Work order -
This exercise calls for a copy of every line in the listing below that carries the word "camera".

Exercise data -
= Beginning of Section =
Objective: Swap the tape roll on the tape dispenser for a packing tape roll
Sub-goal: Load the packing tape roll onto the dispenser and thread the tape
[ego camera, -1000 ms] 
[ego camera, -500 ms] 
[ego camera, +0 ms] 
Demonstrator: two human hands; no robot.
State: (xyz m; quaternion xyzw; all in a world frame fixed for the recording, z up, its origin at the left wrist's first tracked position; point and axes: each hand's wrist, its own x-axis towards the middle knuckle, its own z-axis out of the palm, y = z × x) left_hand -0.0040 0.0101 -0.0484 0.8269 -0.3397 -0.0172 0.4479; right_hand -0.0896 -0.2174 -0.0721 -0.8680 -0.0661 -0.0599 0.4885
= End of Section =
Completed task -
[ego camera, -1000 ms] 
[ego camera, -500 ms] 
[ego camera, +0 ms] 

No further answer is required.